=== Information supplied ===

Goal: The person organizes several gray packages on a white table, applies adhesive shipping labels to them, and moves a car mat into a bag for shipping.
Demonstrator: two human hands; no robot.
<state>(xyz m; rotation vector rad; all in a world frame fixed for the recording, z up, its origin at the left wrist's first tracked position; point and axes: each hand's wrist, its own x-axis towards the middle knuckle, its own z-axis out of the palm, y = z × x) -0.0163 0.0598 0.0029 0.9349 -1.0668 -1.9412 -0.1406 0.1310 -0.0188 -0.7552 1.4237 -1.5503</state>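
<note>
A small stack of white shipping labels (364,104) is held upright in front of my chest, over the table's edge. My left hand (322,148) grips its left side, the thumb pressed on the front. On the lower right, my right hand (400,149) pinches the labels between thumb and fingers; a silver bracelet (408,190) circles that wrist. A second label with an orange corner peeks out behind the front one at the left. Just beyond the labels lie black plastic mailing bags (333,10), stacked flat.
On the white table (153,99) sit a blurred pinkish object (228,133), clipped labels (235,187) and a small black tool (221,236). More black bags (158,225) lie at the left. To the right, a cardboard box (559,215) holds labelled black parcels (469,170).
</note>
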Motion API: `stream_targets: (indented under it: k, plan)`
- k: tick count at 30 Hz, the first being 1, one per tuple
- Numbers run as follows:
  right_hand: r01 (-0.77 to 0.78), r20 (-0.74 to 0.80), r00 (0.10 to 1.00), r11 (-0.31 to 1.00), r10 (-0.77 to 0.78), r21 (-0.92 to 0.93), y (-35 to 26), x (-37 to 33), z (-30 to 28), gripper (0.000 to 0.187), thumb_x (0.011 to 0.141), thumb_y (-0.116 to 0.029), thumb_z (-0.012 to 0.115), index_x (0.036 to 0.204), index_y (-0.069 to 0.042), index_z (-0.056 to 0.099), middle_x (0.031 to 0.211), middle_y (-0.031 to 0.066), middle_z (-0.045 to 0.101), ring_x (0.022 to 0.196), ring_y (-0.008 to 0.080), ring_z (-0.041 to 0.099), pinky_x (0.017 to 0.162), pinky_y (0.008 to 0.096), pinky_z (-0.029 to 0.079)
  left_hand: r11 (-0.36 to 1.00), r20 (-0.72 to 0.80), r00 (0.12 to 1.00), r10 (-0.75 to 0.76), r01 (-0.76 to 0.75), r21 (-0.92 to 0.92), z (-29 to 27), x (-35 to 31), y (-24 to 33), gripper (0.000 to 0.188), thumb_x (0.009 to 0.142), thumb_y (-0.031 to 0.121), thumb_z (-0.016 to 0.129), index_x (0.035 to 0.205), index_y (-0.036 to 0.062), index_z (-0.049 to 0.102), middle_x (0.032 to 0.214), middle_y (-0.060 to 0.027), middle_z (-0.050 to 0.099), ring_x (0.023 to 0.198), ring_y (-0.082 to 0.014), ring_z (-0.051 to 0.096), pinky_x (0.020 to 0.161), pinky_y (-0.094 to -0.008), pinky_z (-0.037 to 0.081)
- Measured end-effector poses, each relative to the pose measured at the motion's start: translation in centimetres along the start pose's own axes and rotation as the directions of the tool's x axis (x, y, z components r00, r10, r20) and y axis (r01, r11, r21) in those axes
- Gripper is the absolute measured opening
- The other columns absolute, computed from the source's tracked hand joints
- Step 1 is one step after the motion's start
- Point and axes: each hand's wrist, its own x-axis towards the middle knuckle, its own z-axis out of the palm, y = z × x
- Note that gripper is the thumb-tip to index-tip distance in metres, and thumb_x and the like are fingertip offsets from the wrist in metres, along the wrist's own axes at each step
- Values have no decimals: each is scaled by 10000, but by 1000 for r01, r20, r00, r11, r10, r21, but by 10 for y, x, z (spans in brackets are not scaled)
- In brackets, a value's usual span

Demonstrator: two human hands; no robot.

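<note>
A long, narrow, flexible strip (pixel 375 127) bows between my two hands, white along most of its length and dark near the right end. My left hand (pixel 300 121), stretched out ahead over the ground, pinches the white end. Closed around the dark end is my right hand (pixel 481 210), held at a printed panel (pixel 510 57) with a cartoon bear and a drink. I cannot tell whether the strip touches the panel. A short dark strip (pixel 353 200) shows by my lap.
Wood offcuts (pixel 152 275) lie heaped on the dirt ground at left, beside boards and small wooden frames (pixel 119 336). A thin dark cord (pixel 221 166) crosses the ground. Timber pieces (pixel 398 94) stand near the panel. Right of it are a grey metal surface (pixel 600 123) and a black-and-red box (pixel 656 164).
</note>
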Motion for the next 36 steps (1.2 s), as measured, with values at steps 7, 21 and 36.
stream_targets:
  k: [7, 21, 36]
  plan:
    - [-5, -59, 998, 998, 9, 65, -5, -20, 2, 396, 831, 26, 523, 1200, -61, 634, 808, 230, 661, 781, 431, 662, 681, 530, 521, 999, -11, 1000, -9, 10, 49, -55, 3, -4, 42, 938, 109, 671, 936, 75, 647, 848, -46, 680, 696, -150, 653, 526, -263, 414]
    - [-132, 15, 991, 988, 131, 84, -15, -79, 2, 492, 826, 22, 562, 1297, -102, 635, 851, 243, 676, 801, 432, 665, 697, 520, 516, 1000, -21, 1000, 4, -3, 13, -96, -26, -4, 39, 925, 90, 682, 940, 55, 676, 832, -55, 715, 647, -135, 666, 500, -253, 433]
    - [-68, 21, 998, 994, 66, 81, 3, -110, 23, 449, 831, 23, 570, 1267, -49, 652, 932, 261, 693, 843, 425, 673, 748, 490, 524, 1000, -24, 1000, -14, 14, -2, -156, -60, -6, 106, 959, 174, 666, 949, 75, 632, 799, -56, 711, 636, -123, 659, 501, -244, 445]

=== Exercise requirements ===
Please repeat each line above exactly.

=== Result of the exercise ===
Goal: The person organizes several gray packages on a white table, applies adhesive shipping labels to them, and moves a car mat into a bag for shipping.
Demonstrator: two human hands; no robot.
<state>(xyz m; rotation vector rad; all in a world frame fixed for the recording, z up, its origin at the left wrist's first tracked position; point and axes: each hand's wrist, its own x-axis towards the middle knuckle, its own z-axis out of the palm, y = z × x) -0.0163 0.0598 0.0029 0.9349 -1.0668 -1.9412 -0.1406 0.1310 -0.0188 -0.7552 1.4237 -1.5503</state>
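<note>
A small stack of white shipping labels (364,104) is held upright in front of my chest, over the table's edge. My left hand (322,148) grips its left side, the thumb pressed on the front. On the lower right, my right hand (400,149) pinches the labels between thumb and fingers; a silver bracelet (408,190) circles that wrist. A second label with an orange corner peeks out behind the front one at the left. Just beyond the labels lie black plastic mailing bags (333,10), stacked flat.
On the white table (153,99) sit a blurred pinkish object (228,133), clipped labels (235,187) and a small black tool (221,236). More black bags (158,225) lie at the left. To the right, a cardboard box (559,215) holds labelled black parcels (469,170).
</note>
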Motion API: `stream_targets: (indented under it: k, plan)`
- k: tick count at 30 Hz, the first being 1, one per tuple
- Numbers run as follows:
  right_hand: r01 (-0.77 to 0.78), r20 (-0.74 to 0.80), r00 (0.10 to 1.00), r11 (-0.31 to 1.00), r10 (-0.77 to 0.78), r21 (-0.92 to 0.93), y (-35 to 26), x (-37 to 33), z (-30 to 28), gripper (0.000 to 0.187), thumb_x (0.011 to 0.141), thumb_y (-0.116 to 0.029), thumb_z (-0.012 to 0.115), index_x (0.036 to 0.204), index_y (-0.069 to 0.042), index_z (-0.056 to 0.099), middle_x (0.031 to 0.211), middle_y (-0.031 to 0.066), middle_z (-0.045 to 0.101), ring_x (0.022 to 0.196), ring_y (-0.008 to 0.080), ring_z (-0.041 to 0.099), pinky_x (0.017 to 0.162), pinky_y (0.008 to 0.096), pinky_z (-0.029 to 0.079)
  left_hand: r11 (-0.36 to 1.00), r20 (-0.72 to 0.80), r00 (0.12 to 1.00), r10 (-0.75 to 0.76), r01 (-0.76 to 0.75), r21 (-0.92 to 0.92), z (-29 to 27), x (-35 to 31), y (-24 to 33), gripper (0.000 to 0.188), thumb_x (0.009 to 0.142), thumb_y (-0.031 to 0.121), thumb_z (-0.016 to 0.129), index_x (0.035 to 0.205), index_y (-0.036 to 0.062), index_z (-0.049 to 0.102), middle_x (0.032 to 0.214), middle_y (-0.060 to 0.027), middle_z (-0.050 to 0.099), ring_x (0.023 to 0.198), ring_y (-0.082 to 0.014), ring_z (-0.051 to 0.096), pinky_x (0.020 to 0.161), pinky_y (-0.094 to -0.008), pinky_z (-0.037 to 0.081)
- Measured end-effector poses, each relative to the pose measured at the motion's start: translation in centimetres along the start pose's own axes and rotation as the directions of the tool's x axis (x, y, z components r00, r10, r20) and y axis (r01, r11, r21) in those axes
- Gripper is the absolute measured opening
- The other columns absolute, computed from the source's tracked hand joints
- Step 1 is one step after the motion's start
- Point and axes: each hand's wrist, its own x-axis towards the middle knuckle, its own z-axis out of the palm, y = z × x
- Note that gripper is the thumb-tip to index-tip distance in metres, and thumb_x and the like are fingertip offsets from the wrist in metres, along the wrist's own axes at each step
- Values have no decimals: each is scaled by 10000, but by 1000 for r01, r20, r00, r11, r10, r21, but by 10 for y, x, z (spans in brackets are not scaled)
- In brackets, a value's usual span

Demonstrator: two human hands; no robot.

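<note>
A long, narrow, flexible strip (pixel 375 127) bows between my two hands, white along most of its length and dark near the right end. My left hand (pixel 300 121), stretched out ahead over the ground, pinches the white end. Closed around the dark end is my right hand (pixel 481 210), held at a printed panel (pixel 510 57) with a cartoon bear and a drink. I cannot tell whether the strip touches the panel. A short dark strip (pixel 353 200) shows by my lap.
Wood offcuts (pixel 152 275) lie heaped on the dirt ground at left, beside boards and small wooden frames (pixel 119 336). A thin dark cord (pixel 221 166) crosses the ground. Timber pieces (pixel 398 94) stand near the panel. Right of it are a grey metal surface (pixel 600 123) and a black-and-red box (pixel 656 164).
</note>
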Motion for the next 36 steps (1.2 s), as measured, with values at steps 7, 21 and 36.
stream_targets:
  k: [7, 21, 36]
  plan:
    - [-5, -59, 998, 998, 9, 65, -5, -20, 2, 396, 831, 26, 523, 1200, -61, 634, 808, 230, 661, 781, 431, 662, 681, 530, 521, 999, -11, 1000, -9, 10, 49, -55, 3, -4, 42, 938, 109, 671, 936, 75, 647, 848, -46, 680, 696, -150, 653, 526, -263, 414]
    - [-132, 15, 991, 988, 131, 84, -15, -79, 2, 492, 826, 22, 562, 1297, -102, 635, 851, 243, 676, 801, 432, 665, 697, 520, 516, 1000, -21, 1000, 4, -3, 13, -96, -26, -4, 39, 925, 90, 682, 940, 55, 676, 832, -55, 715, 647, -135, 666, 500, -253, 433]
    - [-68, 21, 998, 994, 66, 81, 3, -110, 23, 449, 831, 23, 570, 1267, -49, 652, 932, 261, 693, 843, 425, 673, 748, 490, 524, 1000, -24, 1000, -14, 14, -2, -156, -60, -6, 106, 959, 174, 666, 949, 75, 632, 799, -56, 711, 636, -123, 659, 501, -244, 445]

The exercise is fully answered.